ABOUT THIS TASK: What lines below include the string "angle"? Pick them out and copy them.

DATASET EXTRACT:
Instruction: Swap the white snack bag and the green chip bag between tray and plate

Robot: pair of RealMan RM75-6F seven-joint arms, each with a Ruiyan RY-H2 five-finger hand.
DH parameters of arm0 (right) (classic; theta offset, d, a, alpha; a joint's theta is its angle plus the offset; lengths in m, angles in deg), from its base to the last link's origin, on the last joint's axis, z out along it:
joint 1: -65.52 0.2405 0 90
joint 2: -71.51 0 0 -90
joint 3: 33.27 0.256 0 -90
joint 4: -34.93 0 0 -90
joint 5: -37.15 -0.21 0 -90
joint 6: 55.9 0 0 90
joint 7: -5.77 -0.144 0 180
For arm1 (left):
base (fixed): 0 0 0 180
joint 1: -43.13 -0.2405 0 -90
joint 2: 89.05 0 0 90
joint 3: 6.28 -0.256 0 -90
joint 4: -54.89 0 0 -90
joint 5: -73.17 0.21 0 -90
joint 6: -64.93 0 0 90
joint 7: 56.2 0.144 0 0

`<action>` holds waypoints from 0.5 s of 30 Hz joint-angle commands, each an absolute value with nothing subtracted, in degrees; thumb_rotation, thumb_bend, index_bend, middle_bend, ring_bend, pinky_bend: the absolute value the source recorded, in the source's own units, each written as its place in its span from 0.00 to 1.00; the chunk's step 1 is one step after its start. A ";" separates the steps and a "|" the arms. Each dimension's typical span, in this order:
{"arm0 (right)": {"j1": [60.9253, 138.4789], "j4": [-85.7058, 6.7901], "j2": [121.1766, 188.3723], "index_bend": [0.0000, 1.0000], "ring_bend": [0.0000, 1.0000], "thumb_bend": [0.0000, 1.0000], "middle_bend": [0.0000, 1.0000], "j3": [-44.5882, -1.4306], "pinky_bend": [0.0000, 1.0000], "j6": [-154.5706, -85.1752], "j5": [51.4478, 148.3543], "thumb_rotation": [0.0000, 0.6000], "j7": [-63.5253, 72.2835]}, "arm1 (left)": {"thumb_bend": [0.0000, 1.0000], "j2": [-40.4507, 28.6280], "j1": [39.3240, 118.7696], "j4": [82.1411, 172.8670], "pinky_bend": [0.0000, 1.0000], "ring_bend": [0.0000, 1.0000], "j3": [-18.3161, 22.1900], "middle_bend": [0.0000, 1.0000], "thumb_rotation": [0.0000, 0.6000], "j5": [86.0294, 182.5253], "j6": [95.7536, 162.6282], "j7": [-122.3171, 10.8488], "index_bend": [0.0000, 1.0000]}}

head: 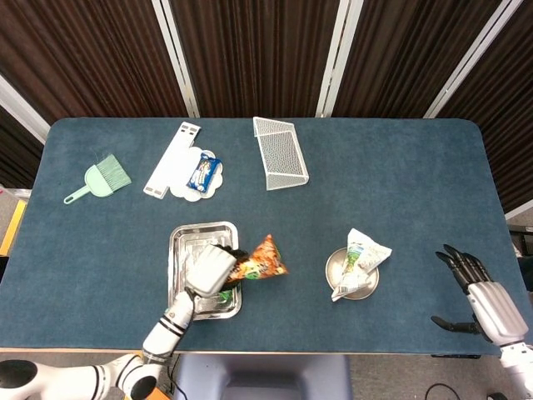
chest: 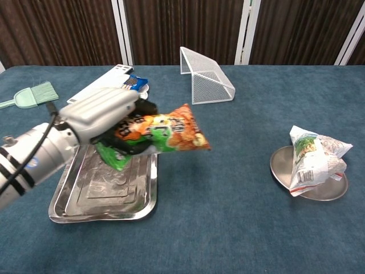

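Note:
My left hand grips the green chip bag by one end and holds it in the air over the right side of the steel tray. The bag's orange end sticks out past the tray's right edge. The white snack bag lies on the round metal plate at the right. My right hand hovers open near the table's front right corner, only in the head view.
A white wire basket lies tipped at the back centre. A small white dish with a blue packet, a white flat bar and a green brush sit at the back left.

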State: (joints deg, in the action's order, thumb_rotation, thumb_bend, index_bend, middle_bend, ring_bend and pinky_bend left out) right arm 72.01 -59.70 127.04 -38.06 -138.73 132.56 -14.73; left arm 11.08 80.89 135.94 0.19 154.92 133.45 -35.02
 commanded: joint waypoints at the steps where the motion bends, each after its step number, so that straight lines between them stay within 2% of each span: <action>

RESULT FOR THIS TASK:
DH parameters of arm0 (right) (classic; theta offset, d, a, alpha; a joint's theta is its angle plus the offset; lengths in m, angles in deg), from its base to the last link's origin, on the last joint's axis, z out along it:
`<action>` holds waypoints from 0.5 s of 30 Hz joint-angle commands, each an absolute value with nothing subtracted, in degrees; thumb_rotation, thumb_bend, index_bend, middle_bend, ring_bend, pinky_bend: the absolute value the source recorded, in the source's own units, each written as its place in its span from 0.00 to 1.00; the chunk's step 1 is one step after its start. A ";" separates the steps and a "|" the arms. Each dimension's typical span, in this order:

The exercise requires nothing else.